*Task statement:* Exactly as written, retype the listing below, omitting the pictures.

*Dataset:*
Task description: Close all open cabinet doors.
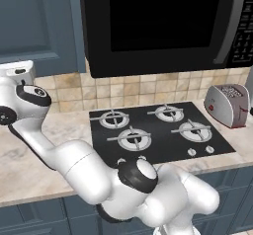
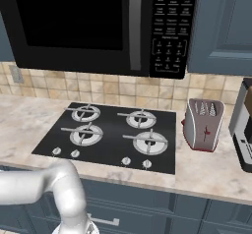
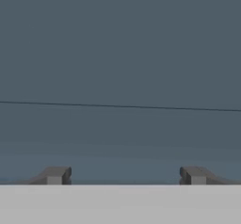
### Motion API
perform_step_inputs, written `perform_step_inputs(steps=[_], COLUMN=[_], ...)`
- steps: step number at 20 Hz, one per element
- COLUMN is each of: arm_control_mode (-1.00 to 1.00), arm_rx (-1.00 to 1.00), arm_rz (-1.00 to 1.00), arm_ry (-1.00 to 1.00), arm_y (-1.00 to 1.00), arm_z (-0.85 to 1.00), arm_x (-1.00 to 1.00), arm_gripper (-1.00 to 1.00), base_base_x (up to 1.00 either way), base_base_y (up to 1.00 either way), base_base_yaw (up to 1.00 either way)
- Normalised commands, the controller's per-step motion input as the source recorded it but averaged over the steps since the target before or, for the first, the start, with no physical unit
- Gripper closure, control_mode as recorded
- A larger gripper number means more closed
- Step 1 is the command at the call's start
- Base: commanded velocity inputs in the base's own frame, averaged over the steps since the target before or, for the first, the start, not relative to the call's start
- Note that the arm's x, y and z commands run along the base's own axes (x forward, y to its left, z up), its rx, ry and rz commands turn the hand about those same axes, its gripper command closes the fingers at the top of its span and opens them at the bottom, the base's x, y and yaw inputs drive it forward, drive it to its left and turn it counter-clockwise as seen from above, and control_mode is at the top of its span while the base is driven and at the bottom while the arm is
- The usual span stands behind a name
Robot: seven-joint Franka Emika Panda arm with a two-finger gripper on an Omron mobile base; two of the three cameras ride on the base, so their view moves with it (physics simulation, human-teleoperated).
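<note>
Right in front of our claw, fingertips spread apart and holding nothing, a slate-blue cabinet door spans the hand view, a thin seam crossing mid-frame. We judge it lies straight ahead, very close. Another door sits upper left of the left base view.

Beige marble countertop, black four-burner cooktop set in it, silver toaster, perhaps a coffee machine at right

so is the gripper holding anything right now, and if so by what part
Nothing is held. In the hand view the gripper is open, its fingertips wide apart with only a slate-blue cabinet door surface beyond them.
</note>
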Motion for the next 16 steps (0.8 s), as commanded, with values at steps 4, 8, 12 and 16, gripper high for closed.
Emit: perform_step_inputs(steps=[4, 8, 12, 16], arm_control_mode=[-1.0, -1.0, -1.0, -1.0], arm_rx=[0.0, 0.0, 0.0, 0.0], arm_rz=[-0.09, -0.07, -0.07, -0.07], arm_ry=[-0.03, 0.0, 0.0, 0.0], arm_y=[0.0, 0.0, 0.0, 0.0], arm_z=[0.0, 0.0, 0.0, 0.0], arm_x=[0.27, 0.23, 0.27, 0.29], arm_gripper=[-1.0, -1.0, -1.0, -1.0], base_base_x=[0.0, 0.0, 0.0, 0.0], base_base_y=[0.0, 0.0, 0.0, 0.0], base_base_yaw=[0.0, 0.0, 0.0, 0.0])
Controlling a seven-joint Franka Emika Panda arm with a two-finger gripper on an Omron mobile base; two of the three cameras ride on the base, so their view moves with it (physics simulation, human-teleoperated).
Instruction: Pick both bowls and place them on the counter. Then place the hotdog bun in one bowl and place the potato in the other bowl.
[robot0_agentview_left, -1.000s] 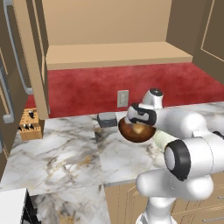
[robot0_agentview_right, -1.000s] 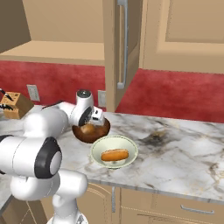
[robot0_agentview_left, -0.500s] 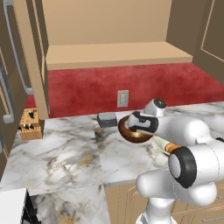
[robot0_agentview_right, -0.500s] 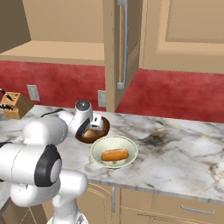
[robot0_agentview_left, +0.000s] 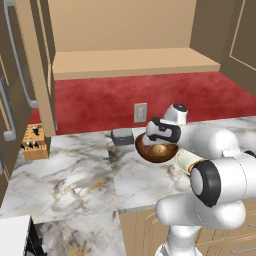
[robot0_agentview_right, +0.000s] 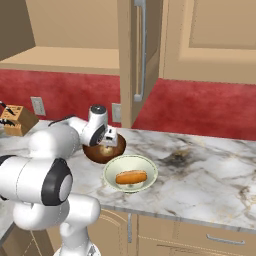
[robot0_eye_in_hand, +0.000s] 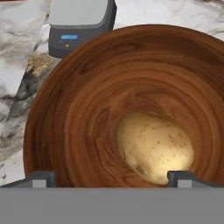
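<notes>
A glossy dark brown bowl stands on the marble counter with the potato, a pale golden lump, lying inside it. My gripper hovers open just above this bowl, its fingertips spread wide and holding nothing. In the right base view the gripper is over the brown bowl. Right beside it stands the cream bowl, with the hotdog bun lying in its middle.
A small grey kitchen scale sits just behind the brown bowl. A knife block stands at the counter's far left. A tan wooden shelf runs above the red backsplash. An open cabinet door hangs over the counter.
The hand has dipped slightly over the brown bowl and the arm's elbow has swung round. The jaws have stayed open. Both bowls, the bun and the potato lie where they were.
</notes>
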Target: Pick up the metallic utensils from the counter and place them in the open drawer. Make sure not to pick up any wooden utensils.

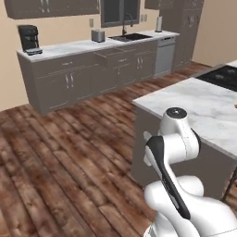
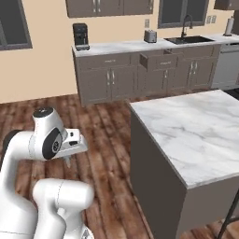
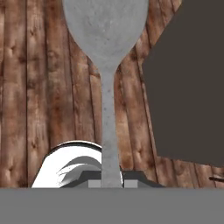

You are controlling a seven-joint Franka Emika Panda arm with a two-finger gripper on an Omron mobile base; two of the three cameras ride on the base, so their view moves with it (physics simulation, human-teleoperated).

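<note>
The claw (image 3: 111,183) is pinched on the handle end of the spoon (image 3: 107,52). The spoon is silver-grey with a matt, speckled surface: a slim straight handle widening into a broad rounded bowl. It runs straight out ahead of the claw, over the wooden floor (image 3: 39,87), with the dark island base (image 3: 188,87) beside it.

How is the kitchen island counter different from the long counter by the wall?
The island counter stands alone in the middle of the floor on a plain base; the wall counter runs along the wall above doors and an open drawer. The wall counter carries a coffee machine, toaster and sink; the island has a black stovetop. Both tops are white marble.
</note>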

*Result of this task:*
Task description: Close all open cabinet doors.
### Motion API
perform_step_inputs, written `perform_step_inputs(steps=[_], COLUMN=[_], ...)`
- steps: step number at 20 Hz, one per element
- COLUMN is each of: arm_control_mode (-1.00 to 1.00), arm_rx (-1.00 to 1.00), arm_rz (-1.00 to 1.00), arm_ry (-1.00 to 1.00), arm_y (-1.00 to 1.00), arm_z (-0.85 to 1.00), arm_x (-1.00 to 1.00), arm_gripper (-1.00 to 1.00), base_base_x (up to 1.00 either way), base_base_y (up to 1.00 either way), base_base_yaw (up to 1.00 either way)
- Normalised commands, the controller's per-step motion input as the source recorded it but averaged over the steps since the target before or, for the first, the start, with no physical unit
- Gripper closure, control_mode as recorded
- A larger gripper number means more closed
- Step 1 is the command at the call's start
- Base: commanded velocity inputs in the base's own frame, averaged over the steps since the target before or, for the first, the start, not relative to the call's start
- Note that the arm's x, y and z commands run along the base's own axes (x forward, y to its left, z up), its rx, ry and rz commands turn the hand about those same axes, its gripper command closes the fingers at the top of its span and opens them at the bottom, the base's x, y and yaw inputs drive it forward, drive it to its left and turn it counter-clockwise as seen from above, and control_mode is at the top of its span while the base is driven and at the bottom while the arm is
- The usual span stands behind a name
Robot: seven-joint Franka Emika Panda arm with a two-finger gripper on an Omron mobile base; two of the three cameras ride on the base, so their view moves with it (physics simulation, human-teleoperated).
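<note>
Right in front of our claw, fingertips spread apart and holding nothing, a slate-blue cabinet door spans the hand view, a thin seam crossing mid-frame. We judge it lies straight ahead, very close. Another door sits upper left of the left base view.

Beige marble countertop, black four-burner cooktop set in it, silver toaster, perhaps a coffee machine at right

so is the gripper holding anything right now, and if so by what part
Nothing is held. In the hand view the gripper is open, its fingertips wide apart with only a slate-blue cabinet door surface beyond them.
</note>
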Motion for the next 16 steps (0.8 s), as commanded, with values at steps 4, 8, 12 and 16, gripper high for closed.
Emit: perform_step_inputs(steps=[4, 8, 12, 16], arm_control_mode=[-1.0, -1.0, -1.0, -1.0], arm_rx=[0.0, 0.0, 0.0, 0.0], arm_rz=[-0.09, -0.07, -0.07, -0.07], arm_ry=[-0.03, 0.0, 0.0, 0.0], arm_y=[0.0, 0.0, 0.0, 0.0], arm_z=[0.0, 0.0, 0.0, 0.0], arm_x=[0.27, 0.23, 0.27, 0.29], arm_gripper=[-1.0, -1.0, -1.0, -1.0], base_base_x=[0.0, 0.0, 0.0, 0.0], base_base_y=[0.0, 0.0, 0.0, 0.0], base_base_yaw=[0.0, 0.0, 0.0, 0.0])
Controlling a seven-joint Franka Emika Panda arm with a two-finger gripper on an Omron mobile base; two of the three cameras ride on the base, so their view moves with it (physics simulation, human-teleoperated).
Instruction: Pick both bowls and place them on the counter. Then place the hotdog bun in one bowl and place the potato in the other bowl.
[robot0_agentview_left, -1.000s] 
[robot0_agentview_right, -1.000s] 
[robot0_agentview_left, -0.500s] 
[robot0_agentview_right, -0.500s] 
[robot0_agentview_left, +0.000s] 
[robot0_agentview_right, +0.000s] 
[robot0_eye_in_hand, +0.000s] 
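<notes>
A glossy dark brown bowl stands on the marble counter with the potato, a pale golden lump, lying inside it. My gripper hovers open just above this bowl, its fingertips spread wide and holding nothing. In the right base view the gripper is over the brown bowl. Right beside it stands the cream bowl, with the hotdog bun lying in its middle.
A small grey kitchen scale sits just behind the brown bowl. A knife block stands at the counter's far left. A tan wooden shelf runs above the red backsplash. An open cabinet door hangs over the counter.
The hand has dipped slightly over the brown bowl and the arm's elbow has swung round. The jaws have stayed open. Both bowls, the bun and the potato lie where they were.
</notes>
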Target: Pick up the metallic utensils from the counter and place them in the open drawer. Make sure not to pick up any wooden utensils.


You are controlling a seven-joint Franka Emika Panda arm with a two-finger gripper on an Omron mobile base; two of the three cameras ride on the base, so their view moves with it (physics simulation, human-teleoperated).

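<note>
The claw (image 3: 111,183) is pinched on the handle end of the spoon (image 3: 107,52). The spoon is silver-grey with a matt, speckled surface: a slim straight handle widening into a broad rounded bowl. It runs straight out ahead of the claw, over the wooden floor (image 3: 39,87), with the dark island base (image 3: 188,87) beside it.

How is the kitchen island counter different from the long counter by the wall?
The island counter stands alone in the middle of the floor on a plain base; the wall counter runs along the wall above doors and an open drawer. The wall counter carries a coffee machine, toaster and sink; the island has a black stovetop. Both tops are white marble.
</note>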

No further output is needed.